ACTIVITY: Would you transcribe the whole listing exactly and drop its images?

RECORDED DATA:

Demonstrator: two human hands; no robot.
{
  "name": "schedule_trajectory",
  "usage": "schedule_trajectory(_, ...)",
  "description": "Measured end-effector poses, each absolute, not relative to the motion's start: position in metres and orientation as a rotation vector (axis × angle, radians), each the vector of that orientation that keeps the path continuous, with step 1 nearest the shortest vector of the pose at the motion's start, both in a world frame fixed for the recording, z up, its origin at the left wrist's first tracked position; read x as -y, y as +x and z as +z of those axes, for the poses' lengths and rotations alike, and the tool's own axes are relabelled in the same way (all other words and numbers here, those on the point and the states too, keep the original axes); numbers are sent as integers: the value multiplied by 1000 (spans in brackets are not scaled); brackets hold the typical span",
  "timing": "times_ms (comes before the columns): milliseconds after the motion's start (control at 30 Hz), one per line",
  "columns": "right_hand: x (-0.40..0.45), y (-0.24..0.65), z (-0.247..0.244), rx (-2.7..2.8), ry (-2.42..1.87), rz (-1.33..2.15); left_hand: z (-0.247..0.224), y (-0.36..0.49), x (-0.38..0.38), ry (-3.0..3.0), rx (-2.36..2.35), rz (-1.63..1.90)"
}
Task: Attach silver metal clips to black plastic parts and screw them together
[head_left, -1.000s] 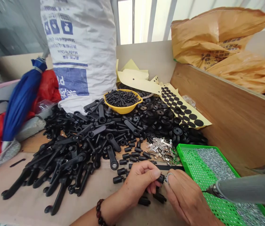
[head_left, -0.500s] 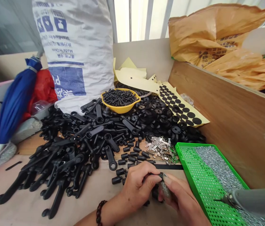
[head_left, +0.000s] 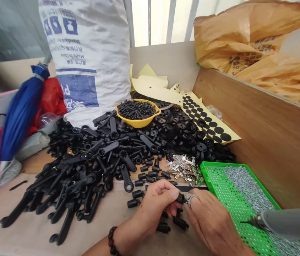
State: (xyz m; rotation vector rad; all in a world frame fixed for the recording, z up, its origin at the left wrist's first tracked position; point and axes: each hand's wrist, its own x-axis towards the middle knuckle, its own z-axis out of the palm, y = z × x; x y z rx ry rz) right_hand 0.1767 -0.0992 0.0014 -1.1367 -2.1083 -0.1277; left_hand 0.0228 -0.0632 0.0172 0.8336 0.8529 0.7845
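My left hand point(head_left: 157, 201) pinches a short black plastic cylinder point(head_left: 180, 198) between thumb and fingers. My right hand point(head_left: 212, 217) is curled against the cylinder's right end; its fingertips are hidden, so whatever it grips there does not show. A grey band point(head_left: 191, 199) circles one of its fingers. Beneath and between the hands lie several more black cylinders point(head_left: 180, 223). Further loose cylinders point(head_left: 133, 203) are scattered left of and beyond my left hand. A heap of small silver metal clips point(head_left: 183, 167) lies just past my hands.
At right, a green perforated tray point(head_left: 213, 177) holds small metal pins, with a grey power screwdriver point(head_left: 288, 222) jutting over it. Black crank handles point(head_left: 86, 177) cover the left. Behind are a yellow bowl point(head_left: 139, 122) of black screws, black discs point(head_left: 176, 129) and a white sack point(head_left: 93, 60).
My hands have shifted from being closed together over a piece to slightly apart, exposing the black cylinder between them. The right hand has turned knuckles up. The view has moved slightly.
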Motion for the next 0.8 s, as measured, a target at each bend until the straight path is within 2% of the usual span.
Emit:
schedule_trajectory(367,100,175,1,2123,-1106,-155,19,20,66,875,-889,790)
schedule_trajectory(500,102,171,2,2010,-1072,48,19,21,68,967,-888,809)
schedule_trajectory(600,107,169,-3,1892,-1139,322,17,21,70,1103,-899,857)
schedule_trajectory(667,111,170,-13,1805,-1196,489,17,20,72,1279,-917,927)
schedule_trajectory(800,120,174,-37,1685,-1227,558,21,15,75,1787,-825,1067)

TASK RESPONSE:
Demonstrator: two human hands; no robot.
{
  "name": "schedule_trajectory",
  "usage": "schedule_trajectory(_, ...)",
  "description": "Measured end-effector poses, each absolute, not relative to the motion's start: position in metres and orientation as a rotation vector (axis × angle, radians), each the vector of that orientation that keeps the path continuous, with step 1 nearest the shortest vector of the pose at the motion's start, both in a world frame fixed for the recording, z up, its origin at the left wrist's first tracked position; read x as -y, y as +x and z as +z of those axes, for the poses' lengths and rotations alike, and the tool's own axes are relabelled in the same way (all other words and numbers here, those on the point and the states too, keep the original axes); numbers are sent as integers: the value multiplied by 1000 (spans in brackets are not scaled); brackets hold the typical span",
  "timing": "times_ms (comes before the columns): milliseconds after the motion's start (control at 30 Hz), one per line",
  "columns": "right_hand: x (-0.40..0.45), y (-0.24..0.65), z (-0.247..0.244), rx (-2.7..2.8), ry (-2.42..1.87), rz (-1.33..2.15); left_hand: z (-0.247..0.224), y (-0.36..0.49), x (-0.38..0.38), ry (-3.0..3.0), rx (-2.36..2.35), rz (-1.63..1.90)"
}
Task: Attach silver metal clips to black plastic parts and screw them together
[head_left, -1.000s] 
[head_left, -0.500s] 
[head_left, +0.000s] 
State: (xyz m; rotation vector rad; all in a world frame fixed for the recording, z up, its origin at the left wrist's first tracked position; point and axes: each hand's wrist, its own x-axis towards the middle knuckle, its own z-axis out of the palm, y = z × x; x y z rx ry rz) right_hand 0.1767 -0.0992 0.0014 -1.1367 -2.1083 -0.1277; left_hand 0.0228 -0.0632 0.0172 0.8336 0.8529 0.7845
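My left hand point(head_left: 157, 201) pinches a short black plastic cylinder point(head_left: 180, 198) between thumb and fingers. My right hand point(head_left: 212, 217) is curled against the cylinder's right end; its fingertips are hidden, so whatever it grips there does not show. A grey band point(head_left: 191, 199) circles one of its fingers. Beneath and between the hands lie several more black cylinders point(head_left: 180, 223). Further loose cylinders point(head_left: 133, 203) are scattered left of and beyond my left hand. A heap of small silver metal clips point(head_left: 183, 167) lies just past my hands.
At right, a green perforated tray point(head_left: 213, 177) holds small metal pins, with a grey power screwdriver point(head_left: 288, 222) jutting over it. Black crank handles point(head_left: 86, 177) cover the left. Behind are a yellow bowl point(head_left: 139, 122) of black screws, black discs point(head_left: 176, 129) and a white sack point(head_left: 93, 60).
My hands have shifted from being closed together over a piece to slightly apart, exposing the black cylinder between them. The right hand has turned knuckles up. The view has moved slightly.
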Motion for the next 0.8 s, as measured, a target at each bend until the straight path is within 2% of the usual span.
Emit:
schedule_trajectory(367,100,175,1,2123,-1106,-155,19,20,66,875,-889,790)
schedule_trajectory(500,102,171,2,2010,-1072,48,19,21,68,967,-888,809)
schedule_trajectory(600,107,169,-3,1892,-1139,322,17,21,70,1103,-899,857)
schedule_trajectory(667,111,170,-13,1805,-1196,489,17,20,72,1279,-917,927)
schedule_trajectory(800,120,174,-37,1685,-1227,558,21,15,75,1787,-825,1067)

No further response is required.